It's a striking juxtaposition, to say the least. In the news this week we've seen photos of hundreds of girls and young women, many of them pregnant, recently rescued from captivity and sexual slavery at the hands of Boko Haram, the militant Islamist group in Nigeria. We've also seen photos of young women, smiling in their robes and mortarboards on graduation day at Columbia University in New York City, helping a classmate carry her mattress to the podium as a symbol of the trauma she says she experienced from an alleged rape.
That mattress, the centerpiece of a senior thesis art project by Emma Sulkowicz, has also become a symbol of a national "epidemic" of rape and sexual assault on college campuses. Sulkowicz, also known as Mattress Girl, said she was raped by an on-again, off-again boyfriend during her sophomore year. When Columbia's adjudication process found insufficient evidence to expel the young man, Sulkowicz decided to carry around her dorm-room mattress in protest and as endurance performance art.
There's lots more to Sulkowicz's case — a lawsuit recently brought by her alleged assailant has turned an already murky story into something downright sludge-like — but suffice it to say it was a big year for her and also for the way we perceive women in institutions of higher learning. In fact, it's fair to call the 2014-15 academic year the Year We Decided Women Aren't Safe on College Campuses.
We learned about high-profile rape cases at Vanderbilt and the University of Montana, about "trigger warnings" and "safe spaces," and Rolling Stone's misreported story of a phantom University of Virginia gang rape. It's hard to talk about higher education at all these days without mentioning the activism around sexual assault and women's issues.
As a trending topic (and one that's constantly sprouting subtopics), this thread of feminist discourse is compelling because it manages to be both exasperating and necessary. For every fatuous notion that ricochets around social media (mansplaining! microaggression!), the campus assault meme could also be sparking conversations worth having about gender and power, and the overall state of women in the world.
So why aren't we having those conversations? Why is Mattress Girl generating more headlines and postings than the victims of Boko Haram? Why (other than the usual vagaries of the class divide) are so many young women ignorant of the big picture captured by the FBI's Uniform Crime Reporting stats — that if you lived in, say, Gallup, N.M., in 2013 you were 47 times more likely to get raped than if you were enrolled at Harvard?
Why, when there is so much serious work to be done, does this new generation of feminists only look inward instead of out at the big world?

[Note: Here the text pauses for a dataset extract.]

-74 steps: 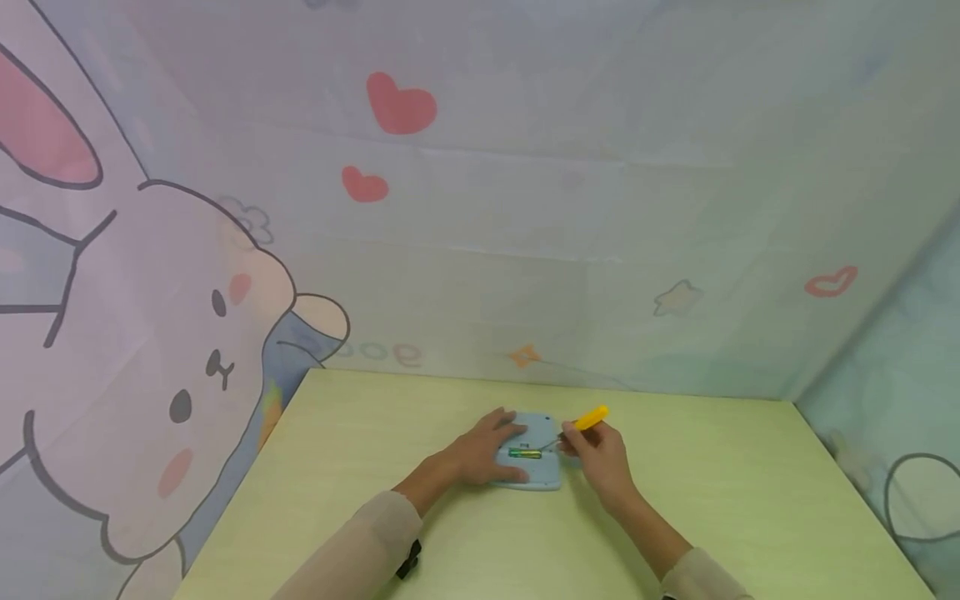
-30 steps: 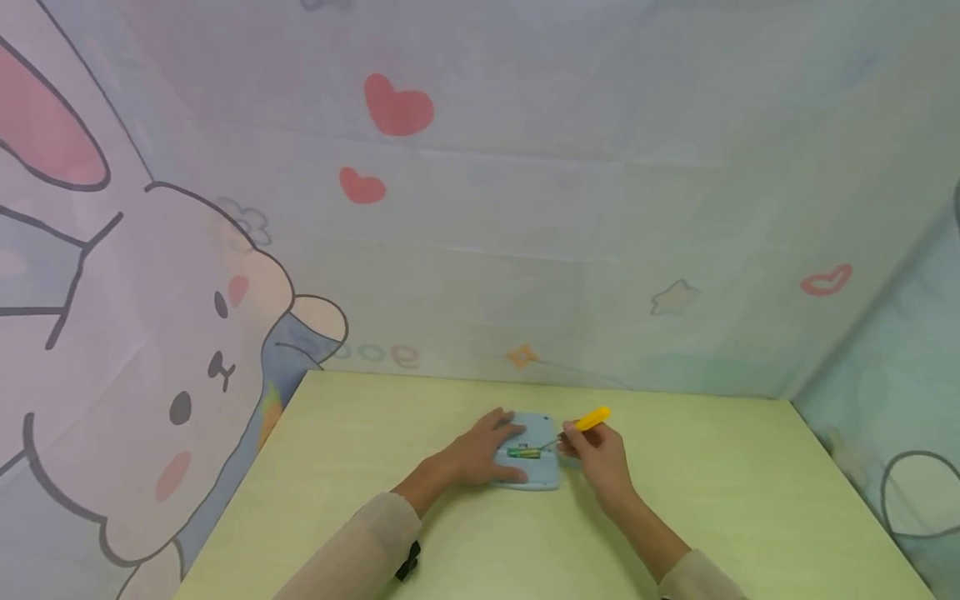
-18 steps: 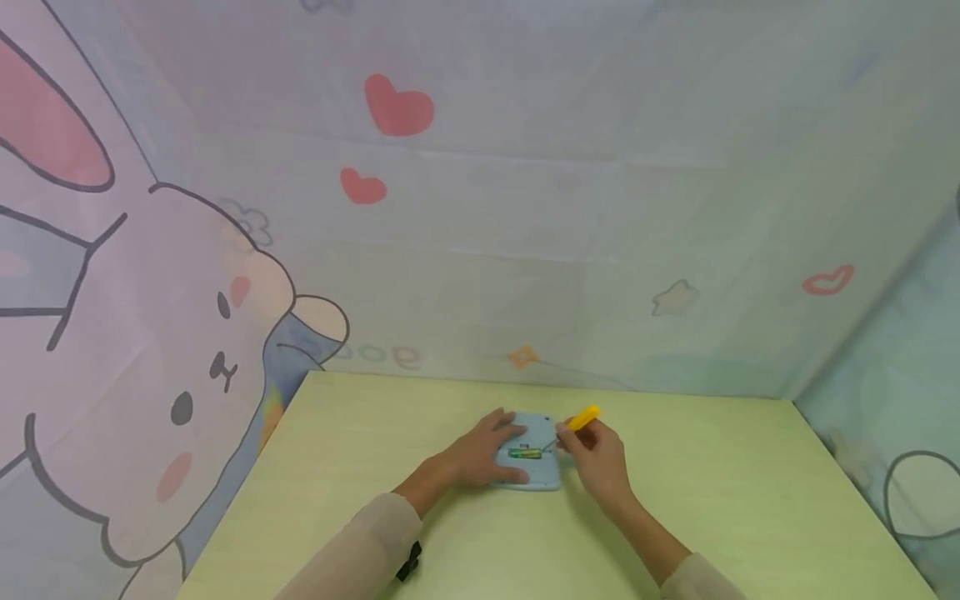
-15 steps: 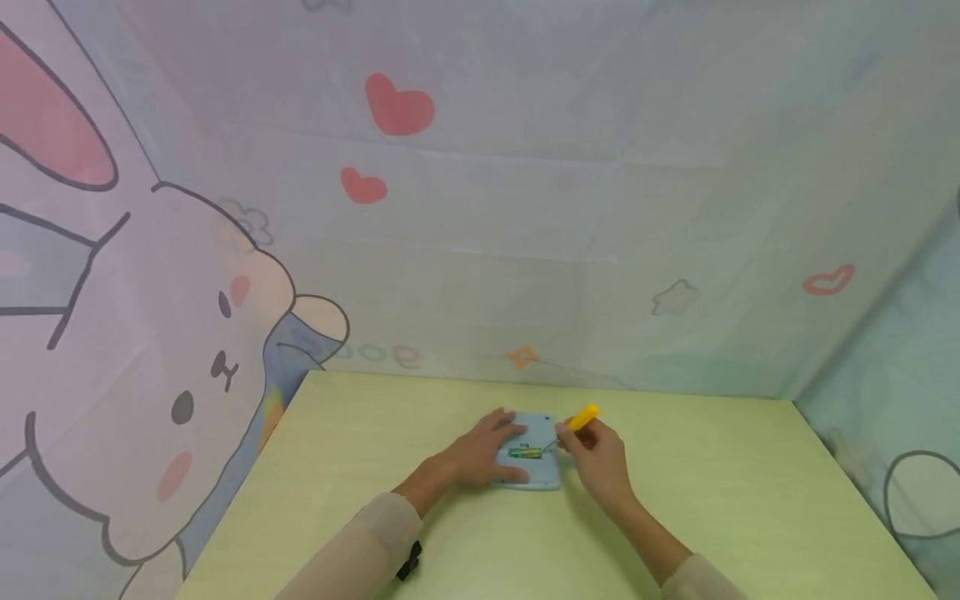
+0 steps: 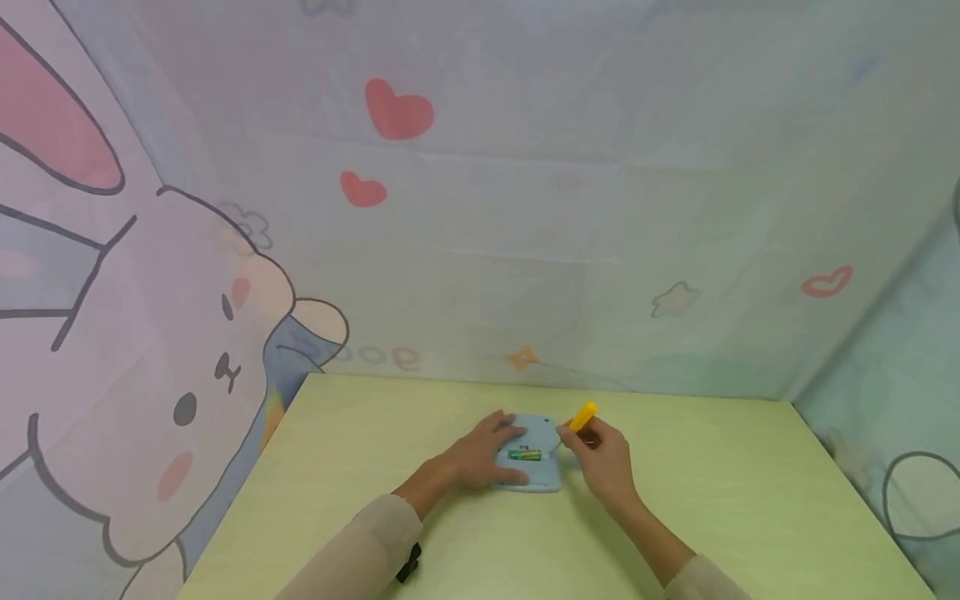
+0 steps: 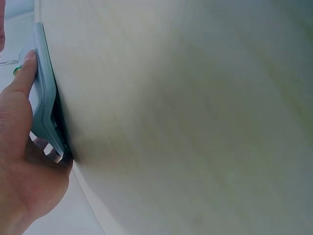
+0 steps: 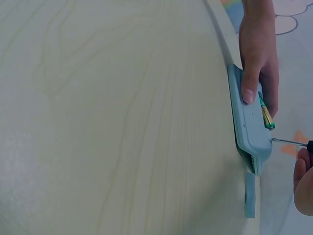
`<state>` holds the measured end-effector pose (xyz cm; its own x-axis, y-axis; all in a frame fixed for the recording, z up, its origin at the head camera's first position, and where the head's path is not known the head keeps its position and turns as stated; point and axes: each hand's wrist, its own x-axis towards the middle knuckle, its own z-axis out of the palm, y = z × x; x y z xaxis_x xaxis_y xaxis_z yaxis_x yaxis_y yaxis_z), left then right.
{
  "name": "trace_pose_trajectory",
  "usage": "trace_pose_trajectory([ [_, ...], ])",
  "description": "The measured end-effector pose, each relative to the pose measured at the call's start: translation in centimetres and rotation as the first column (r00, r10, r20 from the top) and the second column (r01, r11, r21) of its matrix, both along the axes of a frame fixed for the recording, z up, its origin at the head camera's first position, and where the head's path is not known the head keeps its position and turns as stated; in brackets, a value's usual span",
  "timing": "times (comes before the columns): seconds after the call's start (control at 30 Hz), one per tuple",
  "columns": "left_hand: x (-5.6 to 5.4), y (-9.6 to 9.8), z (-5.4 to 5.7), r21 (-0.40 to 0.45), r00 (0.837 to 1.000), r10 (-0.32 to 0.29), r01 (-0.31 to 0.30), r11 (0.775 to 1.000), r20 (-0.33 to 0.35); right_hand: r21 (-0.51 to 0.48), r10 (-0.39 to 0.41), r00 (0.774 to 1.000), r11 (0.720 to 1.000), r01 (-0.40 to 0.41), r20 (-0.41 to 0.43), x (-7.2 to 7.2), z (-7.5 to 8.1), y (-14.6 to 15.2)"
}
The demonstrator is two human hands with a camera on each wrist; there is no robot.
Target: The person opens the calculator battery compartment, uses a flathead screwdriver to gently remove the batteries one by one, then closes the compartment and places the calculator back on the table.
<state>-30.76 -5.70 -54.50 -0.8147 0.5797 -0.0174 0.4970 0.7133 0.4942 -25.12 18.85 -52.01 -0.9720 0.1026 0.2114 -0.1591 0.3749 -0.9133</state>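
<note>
A light-blue device point(image 5: 536, 479), shaped like a calculator, lies with its back up on the table. Its battery slot is uncovered, and a green-and-gold battery point(image 5: 525, 455) sits inside. My left hand point(image 5: 480, 450) holds the device's left part, thumb and fingers spread over its back. In my right hand point(image 5: 606, 462), thumb and fingers pinch a screwdriver point(image 5: 582, 417) with a yellow handle, tilted, its thin shaft pointing down at the slot's right end. In the right wrist view, the screwdriver shaft point(image 7: 288, 142) reaches the device's edge near the battery end; exact contact is unclear.
A small flat light-blue piece point(image 7: 250, 196), like a battery cover, lies on the table just beside the device. A black strap-like item point(image 5: 409, 563) shows by the left sleeve. The pale green table point(image 5: 360, 433) meets a printed cloth backdrop point(image 5: 480, 250) behind.
The screwdriver has tipped to a steeper angle, and its tip has shifted slightly right, off the battery's end. My left hand and the device have stayed in place.
</note>
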Motion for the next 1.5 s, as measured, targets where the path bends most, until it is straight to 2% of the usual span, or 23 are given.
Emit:
trace_pose_trajectory([
  [0.73,0.1,0.0,-0.3,-0.004,1.0,0.015,-0.015,1.0,0.004,0.012,-0.019,1.0,1.0,0.02,-0.01,0.1,0.1,0.5],
  [1.17,0.1,0.1,-0.2,-0.009,1.0,0.009,-0.009,1.0,0.002,0.059,-0.033,0.997,0.998,0.037,-0.064,0.1,-0.2,0.8],
  [1.5,-0.2,0.0,-0.6,-0.008,1.0,0.007,-0.007,1.0,-0.014,0.073,-0.043,0.997,0.996,0.047,-0.065,0.0,-0.5,1.3],
])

I know it's reductive, even insensitive, to say, "Hey, campus activists, why don't you visit a Nigerian refugee camp and see what real mass trauma looks like?" For all I know, when these women aren't protesting the overrepresentation of white male authors in their classics curricula, they're volunteering at inner-city domestic violence shelters or developing global strategies to empower women in the developing world. (Call me an optimist.)
But as United Nations Ambassador Samantha Power demonstrated last week when she sent a tweet comparing Sulkowicz's mattress artwork to the emergence of a female cycling team in Afghanistan (a place that's historically been a bit worse for women than the Upper West Side of Manhattan), there's a tendency to draw false equivalencies among feminist issues. And just as we are told not to "privilege" one kind of trauma over another, any suggestion that young American activists might want to also focus on traumas other than their own probably will be dismissed as schoolmarmish finger-wagging.

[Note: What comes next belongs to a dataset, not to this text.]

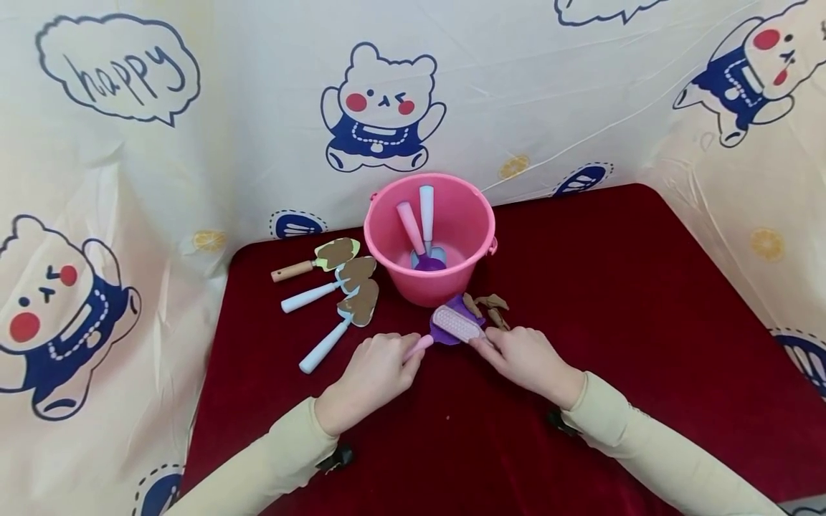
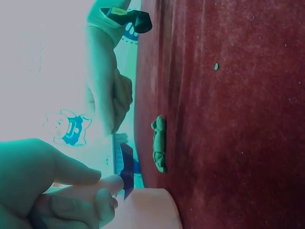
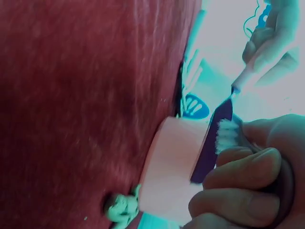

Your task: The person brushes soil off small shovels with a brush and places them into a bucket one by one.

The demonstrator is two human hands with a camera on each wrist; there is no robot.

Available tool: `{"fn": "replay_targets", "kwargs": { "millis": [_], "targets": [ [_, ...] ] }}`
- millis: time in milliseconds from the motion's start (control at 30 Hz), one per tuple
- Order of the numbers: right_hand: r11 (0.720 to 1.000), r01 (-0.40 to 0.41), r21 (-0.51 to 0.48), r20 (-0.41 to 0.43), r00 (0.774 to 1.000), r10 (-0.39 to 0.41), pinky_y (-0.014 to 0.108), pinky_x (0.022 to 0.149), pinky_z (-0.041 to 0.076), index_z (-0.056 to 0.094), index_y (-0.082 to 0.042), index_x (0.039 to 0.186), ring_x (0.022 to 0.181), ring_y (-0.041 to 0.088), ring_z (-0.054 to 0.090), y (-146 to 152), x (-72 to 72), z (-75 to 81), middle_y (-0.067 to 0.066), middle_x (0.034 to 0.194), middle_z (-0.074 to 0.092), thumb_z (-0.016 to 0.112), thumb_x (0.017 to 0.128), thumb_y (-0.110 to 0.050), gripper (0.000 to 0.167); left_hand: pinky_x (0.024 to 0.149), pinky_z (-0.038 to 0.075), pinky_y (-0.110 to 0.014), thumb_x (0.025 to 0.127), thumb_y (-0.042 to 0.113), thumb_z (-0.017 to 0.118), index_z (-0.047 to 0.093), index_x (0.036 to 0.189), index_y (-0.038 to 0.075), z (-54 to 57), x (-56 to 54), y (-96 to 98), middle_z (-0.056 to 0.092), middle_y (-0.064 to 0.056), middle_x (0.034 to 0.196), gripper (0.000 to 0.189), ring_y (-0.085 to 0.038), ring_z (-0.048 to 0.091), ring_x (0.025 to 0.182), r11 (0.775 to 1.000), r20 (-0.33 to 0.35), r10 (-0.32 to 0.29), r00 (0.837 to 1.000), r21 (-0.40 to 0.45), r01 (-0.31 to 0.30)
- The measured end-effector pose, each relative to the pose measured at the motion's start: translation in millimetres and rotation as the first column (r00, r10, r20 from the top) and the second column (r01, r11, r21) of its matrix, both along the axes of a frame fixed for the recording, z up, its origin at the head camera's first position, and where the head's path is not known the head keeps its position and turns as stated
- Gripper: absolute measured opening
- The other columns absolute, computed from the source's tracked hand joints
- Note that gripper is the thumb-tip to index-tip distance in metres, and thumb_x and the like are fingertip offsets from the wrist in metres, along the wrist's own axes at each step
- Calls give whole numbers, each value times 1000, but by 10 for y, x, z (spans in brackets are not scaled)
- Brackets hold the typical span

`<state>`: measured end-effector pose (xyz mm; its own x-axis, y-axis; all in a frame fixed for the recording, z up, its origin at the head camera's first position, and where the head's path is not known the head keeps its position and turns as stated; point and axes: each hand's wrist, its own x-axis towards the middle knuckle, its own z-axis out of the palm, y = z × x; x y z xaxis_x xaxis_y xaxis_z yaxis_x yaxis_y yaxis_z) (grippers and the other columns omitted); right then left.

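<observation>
**Brush point(image 1: 457, 324) against a purple trowel point(image 1: 444, 335), just before a pink bucket point(image 1: 426, 287)**

Nearest, the left hand point(image 1: 376, 373) has its fingers clamped round the purple trowel's pink handle. The right hand point(image 1: 529, 358) has its fingers curled round the brush, whose white bristles touch the purple blade. Both tools are raised off the red-covered worktop point(image 1: 645, 401).

To the left lies a blue-handled trowel point(image 1: 325, 347), its blade coated brown. Brown lumps point(image 1: 493, 301) lie near the right hand, beside the bucket. Farther back on the left are a second blue-handled trowel point(image 1: 311, 297) and a wooden-handled trowel point(image 1: 293, 271), both brown-coated. The bucket stands upright, holding a pink-handled tool point(image 1: 411, 228) and a pale-handled tool point(image 1: 426, 211). Behind everything hangs a backdrop point(image 1: 271, 107) printed with bears.
</observation>
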<state>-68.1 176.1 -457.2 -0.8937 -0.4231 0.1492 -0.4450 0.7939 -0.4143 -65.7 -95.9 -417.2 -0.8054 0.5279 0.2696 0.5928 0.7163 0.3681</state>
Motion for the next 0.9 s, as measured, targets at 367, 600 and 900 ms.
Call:
{"fn": "replay_targets", "kwargs": {
  "millis": [367,600,900],
  "targets": [
    [997,65,-30,-31,997,-66,25,40,30,45,-19,71,44,4,28,168,-11,-46,-10,54,31,66,103,-31,40,43,33,-30,101,22,70,46,66,17,-26,14,-30,32,7,54,43,-13,37,46,1000,30,3,1000,-7,-3],
    [998,-60,-17,4,998,60,21,41,28,48,-20,72,45,-1,27,75,28,-51,-13,54,32,65,103,-33,38,43,34,-31,99,20,71,47,67,17,-35,1,11,34,6,55,41,-14,39,46,1000,-22,-25,999,8,25],
    [994,109,14,-49,993,-108,29,40,33,47,-17,71,44,8,31,161,-18,-32,-8,53,32,68,101,-29,39,44,34,-29,98,18,73,52,71,16,-40,-24,20,35,6,56,34,-12,39,47,999,-20,-10,1000,37,11]
  ]
}}
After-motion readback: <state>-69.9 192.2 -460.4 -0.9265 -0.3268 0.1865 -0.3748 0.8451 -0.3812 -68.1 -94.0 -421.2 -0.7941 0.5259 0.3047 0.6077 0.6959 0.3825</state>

So I guess that makes me a schoolmarm. I hope the wounded women at our colleges and universities find a way to heal themselves and then get to work in the places they're needed most. I hope they take all the passion, anger and energy they've applied to making college administrators figure out when yes means yes and no means no, and harness it to address problems far beyond their own. Because even the cursory headlines devoted to Gallup's crime data or Boko Haram show us that there are countless women out there who won't survive without someone fighting for them. There is important work to be done. And none of it requires carrying a mattress.